▶ [Given material]
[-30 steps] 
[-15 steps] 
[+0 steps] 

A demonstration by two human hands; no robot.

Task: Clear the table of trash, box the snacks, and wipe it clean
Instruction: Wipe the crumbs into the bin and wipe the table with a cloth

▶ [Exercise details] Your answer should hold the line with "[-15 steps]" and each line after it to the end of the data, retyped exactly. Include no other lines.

▶ [Task response]
[-15 steps] 
[+0 steps] 

A demonstration by two human hands; no robot.

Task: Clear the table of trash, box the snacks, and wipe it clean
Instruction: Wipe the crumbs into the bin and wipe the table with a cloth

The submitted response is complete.